Your goal
Among the lines below, restate word for word only those from the line with "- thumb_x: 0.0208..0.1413" through the line with "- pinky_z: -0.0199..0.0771", with both end lines kept.

─── Provided material

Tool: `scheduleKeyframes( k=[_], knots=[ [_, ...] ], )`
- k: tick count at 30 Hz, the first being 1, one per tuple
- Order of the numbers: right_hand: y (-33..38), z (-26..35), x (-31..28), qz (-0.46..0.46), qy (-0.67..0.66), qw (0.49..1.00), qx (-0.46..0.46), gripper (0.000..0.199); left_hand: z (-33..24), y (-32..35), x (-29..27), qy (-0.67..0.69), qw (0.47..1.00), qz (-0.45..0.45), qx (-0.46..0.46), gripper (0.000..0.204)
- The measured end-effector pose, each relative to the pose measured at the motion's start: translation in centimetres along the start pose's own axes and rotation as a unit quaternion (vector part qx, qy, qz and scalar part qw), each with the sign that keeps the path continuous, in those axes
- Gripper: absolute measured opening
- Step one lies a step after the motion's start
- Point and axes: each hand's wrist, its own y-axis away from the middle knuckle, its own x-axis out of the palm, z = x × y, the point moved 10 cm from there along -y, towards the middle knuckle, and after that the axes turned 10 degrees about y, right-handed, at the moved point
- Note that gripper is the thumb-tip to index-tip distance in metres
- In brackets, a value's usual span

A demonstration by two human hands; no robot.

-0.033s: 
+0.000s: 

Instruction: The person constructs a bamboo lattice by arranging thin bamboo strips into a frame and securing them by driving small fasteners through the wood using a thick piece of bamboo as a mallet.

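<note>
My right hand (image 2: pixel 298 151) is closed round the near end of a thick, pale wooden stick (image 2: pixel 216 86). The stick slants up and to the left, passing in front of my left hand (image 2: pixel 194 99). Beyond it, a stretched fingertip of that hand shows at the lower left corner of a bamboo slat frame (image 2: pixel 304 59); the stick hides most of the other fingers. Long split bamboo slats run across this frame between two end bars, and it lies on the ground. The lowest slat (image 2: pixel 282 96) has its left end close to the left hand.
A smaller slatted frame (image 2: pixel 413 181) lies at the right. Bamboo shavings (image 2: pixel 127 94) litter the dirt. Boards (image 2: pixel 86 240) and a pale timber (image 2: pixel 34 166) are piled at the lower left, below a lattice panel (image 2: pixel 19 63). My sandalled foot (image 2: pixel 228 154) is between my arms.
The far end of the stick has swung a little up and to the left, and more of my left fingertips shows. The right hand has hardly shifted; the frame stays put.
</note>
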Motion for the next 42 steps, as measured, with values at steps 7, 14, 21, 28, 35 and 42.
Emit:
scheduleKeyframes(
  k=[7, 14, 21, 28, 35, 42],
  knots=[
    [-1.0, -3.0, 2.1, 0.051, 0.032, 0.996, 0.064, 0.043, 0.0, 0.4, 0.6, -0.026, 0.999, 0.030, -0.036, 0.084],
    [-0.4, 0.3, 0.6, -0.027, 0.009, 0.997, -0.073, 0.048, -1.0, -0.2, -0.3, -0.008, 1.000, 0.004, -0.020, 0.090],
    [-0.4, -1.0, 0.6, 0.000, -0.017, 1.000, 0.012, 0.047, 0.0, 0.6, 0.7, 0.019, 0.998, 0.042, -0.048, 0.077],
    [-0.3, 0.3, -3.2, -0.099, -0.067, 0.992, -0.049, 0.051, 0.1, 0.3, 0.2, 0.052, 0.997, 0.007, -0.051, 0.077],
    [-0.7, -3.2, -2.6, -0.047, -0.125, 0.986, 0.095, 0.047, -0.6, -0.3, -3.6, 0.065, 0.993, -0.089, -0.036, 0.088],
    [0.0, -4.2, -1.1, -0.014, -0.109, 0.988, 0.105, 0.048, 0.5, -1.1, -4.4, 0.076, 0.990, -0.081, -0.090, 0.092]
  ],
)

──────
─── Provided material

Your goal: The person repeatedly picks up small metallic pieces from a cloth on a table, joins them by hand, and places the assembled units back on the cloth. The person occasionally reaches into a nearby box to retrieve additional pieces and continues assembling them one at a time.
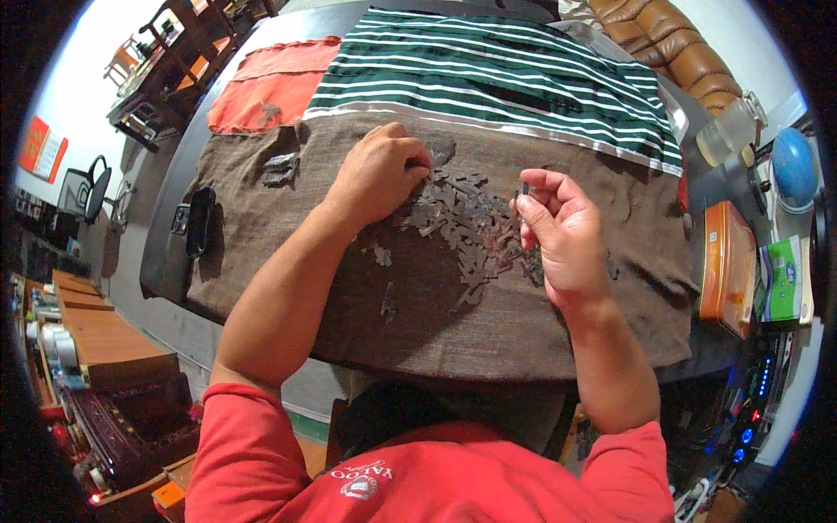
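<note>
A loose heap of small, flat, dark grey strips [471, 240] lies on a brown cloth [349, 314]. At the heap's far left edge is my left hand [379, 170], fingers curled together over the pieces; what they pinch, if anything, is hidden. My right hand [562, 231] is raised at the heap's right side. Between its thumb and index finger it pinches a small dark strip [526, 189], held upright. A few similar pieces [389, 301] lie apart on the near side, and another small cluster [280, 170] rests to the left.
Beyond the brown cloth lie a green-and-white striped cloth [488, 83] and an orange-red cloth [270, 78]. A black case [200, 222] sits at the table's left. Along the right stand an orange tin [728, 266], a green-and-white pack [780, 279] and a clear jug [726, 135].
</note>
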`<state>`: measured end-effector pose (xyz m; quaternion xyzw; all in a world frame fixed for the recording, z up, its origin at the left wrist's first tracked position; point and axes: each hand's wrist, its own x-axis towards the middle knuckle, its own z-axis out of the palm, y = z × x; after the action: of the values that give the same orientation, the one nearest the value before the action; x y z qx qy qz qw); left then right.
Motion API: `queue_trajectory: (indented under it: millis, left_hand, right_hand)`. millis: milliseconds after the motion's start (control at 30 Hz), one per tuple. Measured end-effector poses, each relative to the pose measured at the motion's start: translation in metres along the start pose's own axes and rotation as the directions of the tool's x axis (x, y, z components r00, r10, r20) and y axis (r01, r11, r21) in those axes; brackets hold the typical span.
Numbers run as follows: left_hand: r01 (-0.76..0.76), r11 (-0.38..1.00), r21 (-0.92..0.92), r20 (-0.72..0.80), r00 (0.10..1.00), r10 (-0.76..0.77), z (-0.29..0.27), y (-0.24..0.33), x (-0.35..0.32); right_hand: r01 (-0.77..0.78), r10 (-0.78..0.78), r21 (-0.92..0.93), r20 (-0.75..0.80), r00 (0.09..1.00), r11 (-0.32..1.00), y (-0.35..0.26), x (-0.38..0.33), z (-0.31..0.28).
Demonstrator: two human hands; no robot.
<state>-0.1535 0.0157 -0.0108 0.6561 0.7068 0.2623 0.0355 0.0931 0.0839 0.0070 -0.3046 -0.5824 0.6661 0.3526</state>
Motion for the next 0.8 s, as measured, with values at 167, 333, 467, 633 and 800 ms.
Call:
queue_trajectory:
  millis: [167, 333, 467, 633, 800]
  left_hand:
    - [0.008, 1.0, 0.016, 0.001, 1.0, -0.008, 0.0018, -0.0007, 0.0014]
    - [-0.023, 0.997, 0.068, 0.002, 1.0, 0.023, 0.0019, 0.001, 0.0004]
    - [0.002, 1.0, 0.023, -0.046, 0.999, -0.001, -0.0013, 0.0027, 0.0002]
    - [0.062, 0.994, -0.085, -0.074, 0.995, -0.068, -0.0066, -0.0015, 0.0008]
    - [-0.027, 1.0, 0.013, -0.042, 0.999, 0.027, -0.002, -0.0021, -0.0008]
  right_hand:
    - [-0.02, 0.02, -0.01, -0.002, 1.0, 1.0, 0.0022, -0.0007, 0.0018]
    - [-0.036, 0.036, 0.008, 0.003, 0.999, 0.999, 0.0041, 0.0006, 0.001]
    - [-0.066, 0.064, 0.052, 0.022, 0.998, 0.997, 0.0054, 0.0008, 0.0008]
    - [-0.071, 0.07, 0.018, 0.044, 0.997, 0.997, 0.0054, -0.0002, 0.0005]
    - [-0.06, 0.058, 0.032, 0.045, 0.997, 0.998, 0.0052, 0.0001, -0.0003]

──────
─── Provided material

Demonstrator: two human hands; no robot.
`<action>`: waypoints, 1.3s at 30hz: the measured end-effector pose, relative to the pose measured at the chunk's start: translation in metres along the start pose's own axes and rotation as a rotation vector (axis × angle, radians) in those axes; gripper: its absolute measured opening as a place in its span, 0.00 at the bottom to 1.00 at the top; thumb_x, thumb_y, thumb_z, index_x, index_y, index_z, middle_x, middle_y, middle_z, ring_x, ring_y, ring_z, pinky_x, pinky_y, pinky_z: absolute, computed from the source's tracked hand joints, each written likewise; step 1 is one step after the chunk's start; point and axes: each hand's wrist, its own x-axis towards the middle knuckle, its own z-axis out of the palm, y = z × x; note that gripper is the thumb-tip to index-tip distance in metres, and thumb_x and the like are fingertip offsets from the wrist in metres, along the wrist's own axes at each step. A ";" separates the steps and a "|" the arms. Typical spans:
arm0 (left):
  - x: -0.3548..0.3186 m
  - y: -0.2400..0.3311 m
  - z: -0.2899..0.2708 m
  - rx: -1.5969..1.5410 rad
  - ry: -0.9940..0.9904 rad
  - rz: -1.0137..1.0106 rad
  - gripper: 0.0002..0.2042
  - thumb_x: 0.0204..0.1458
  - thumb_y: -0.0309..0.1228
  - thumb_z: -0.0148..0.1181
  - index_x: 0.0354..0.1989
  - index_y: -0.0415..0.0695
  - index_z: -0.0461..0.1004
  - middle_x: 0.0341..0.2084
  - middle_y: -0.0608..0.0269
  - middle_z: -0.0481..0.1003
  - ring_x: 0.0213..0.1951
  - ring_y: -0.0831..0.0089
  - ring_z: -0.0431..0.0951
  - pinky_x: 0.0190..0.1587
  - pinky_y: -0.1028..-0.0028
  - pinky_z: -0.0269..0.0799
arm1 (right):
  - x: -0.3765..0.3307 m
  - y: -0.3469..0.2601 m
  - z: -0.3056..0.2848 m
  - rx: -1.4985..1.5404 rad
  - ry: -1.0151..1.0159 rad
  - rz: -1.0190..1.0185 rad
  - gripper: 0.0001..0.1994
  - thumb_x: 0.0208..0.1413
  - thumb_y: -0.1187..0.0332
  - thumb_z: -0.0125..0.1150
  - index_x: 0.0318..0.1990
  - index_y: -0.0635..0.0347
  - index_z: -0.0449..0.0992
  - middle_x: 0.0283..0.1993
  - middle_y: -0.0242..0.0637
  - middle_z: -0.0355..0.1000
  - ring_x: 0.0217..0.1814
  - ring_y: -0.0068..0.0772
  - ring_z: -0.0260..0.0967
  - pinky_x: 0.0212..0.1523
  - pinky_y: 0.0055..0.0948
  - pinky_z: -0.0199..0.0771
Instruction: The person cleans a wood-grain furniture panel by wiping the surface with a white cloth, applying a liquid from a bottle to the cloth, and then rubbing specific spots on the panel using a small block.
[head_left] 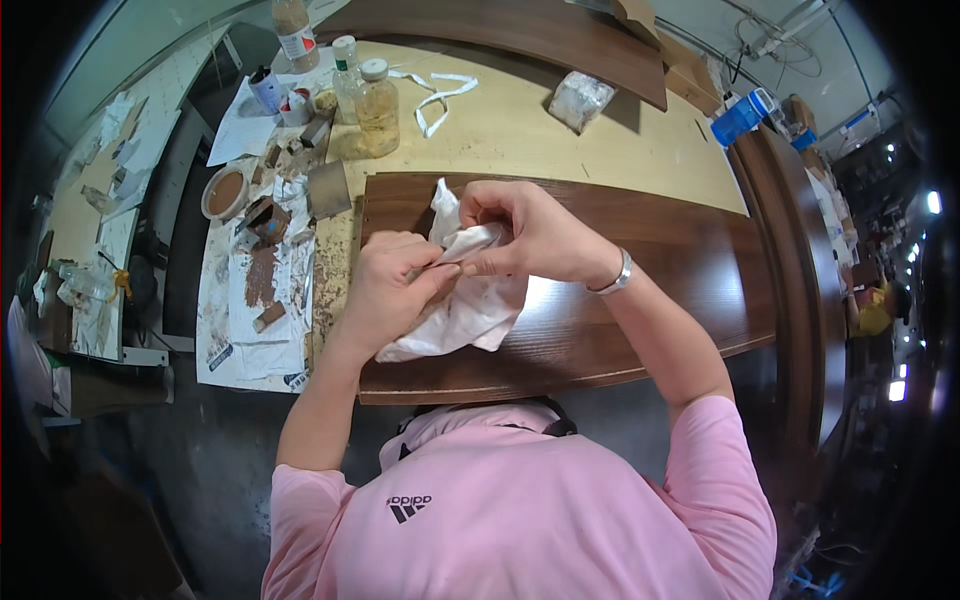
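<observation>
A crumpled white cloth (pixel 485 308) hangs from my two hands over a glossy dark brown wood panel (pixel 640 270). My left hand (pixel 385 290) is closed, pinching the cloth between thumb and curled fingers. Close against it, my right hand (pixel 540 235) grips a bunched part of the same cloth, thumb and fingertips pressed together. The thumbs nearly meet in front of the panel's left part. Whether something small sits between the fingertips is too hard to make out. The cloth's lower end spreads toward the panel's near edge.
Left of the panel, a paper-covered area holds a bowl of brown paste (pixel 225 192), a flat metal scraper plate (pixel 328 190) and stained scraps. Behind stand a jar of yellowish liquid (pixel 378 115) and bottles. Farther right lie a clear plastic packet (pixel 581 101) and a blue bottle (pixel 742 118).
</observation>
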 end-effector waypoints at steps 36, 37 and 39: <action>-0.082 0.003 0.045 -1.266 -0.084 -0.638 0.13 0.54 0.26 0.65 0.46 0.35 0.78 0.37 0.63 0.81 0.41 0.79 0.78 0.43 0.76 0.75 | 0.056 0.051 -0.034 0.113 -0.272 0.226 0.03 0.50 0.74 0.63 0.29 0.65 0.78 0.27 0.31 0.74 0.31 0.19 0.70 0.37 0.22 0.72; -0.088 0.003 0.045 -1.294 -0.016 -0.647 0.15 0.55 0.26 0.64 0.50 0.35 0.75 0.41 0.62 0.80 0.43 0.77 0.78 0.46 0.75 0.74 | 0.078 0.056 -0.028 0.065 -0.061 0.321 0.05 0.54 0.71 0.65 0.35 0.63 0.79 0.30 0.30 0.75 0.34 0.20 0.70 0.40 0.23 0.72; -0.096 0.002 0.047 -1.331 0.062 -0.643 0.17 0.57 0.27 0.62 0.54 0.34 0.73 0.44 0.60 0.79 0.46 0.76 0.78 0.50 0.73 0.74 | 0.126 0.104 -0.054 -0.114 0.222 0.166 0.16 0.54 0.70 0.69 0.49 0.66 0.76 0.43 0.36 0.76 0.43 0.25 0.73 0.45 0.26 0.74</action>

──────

Response
  - thumb_x: 0.0208..0.1413
  - thumb_y: -0.1187..0.0332
  - thumb_z: -0.0125..0.1150
  - index_x: 0.0318..0.1990
  - index_y: -0.0635..0.0347
  - index_z: -0.0449..0.0992
  - middle_x: 0.0283..0.1993
  - middle_y: -0.0242..0.0637
  - middle_z: -0.0355..0.1000
  - ring_x: 0.0217..0.1814
  - ring_y: -0.0068..0.0772
  - ring_z: -0.0260..0.0967
  - pinky_x: 0.0212..0.1523
  - pinky_y: 0.0055..0.0948
  - pinky_z: -0.0199..0.0771

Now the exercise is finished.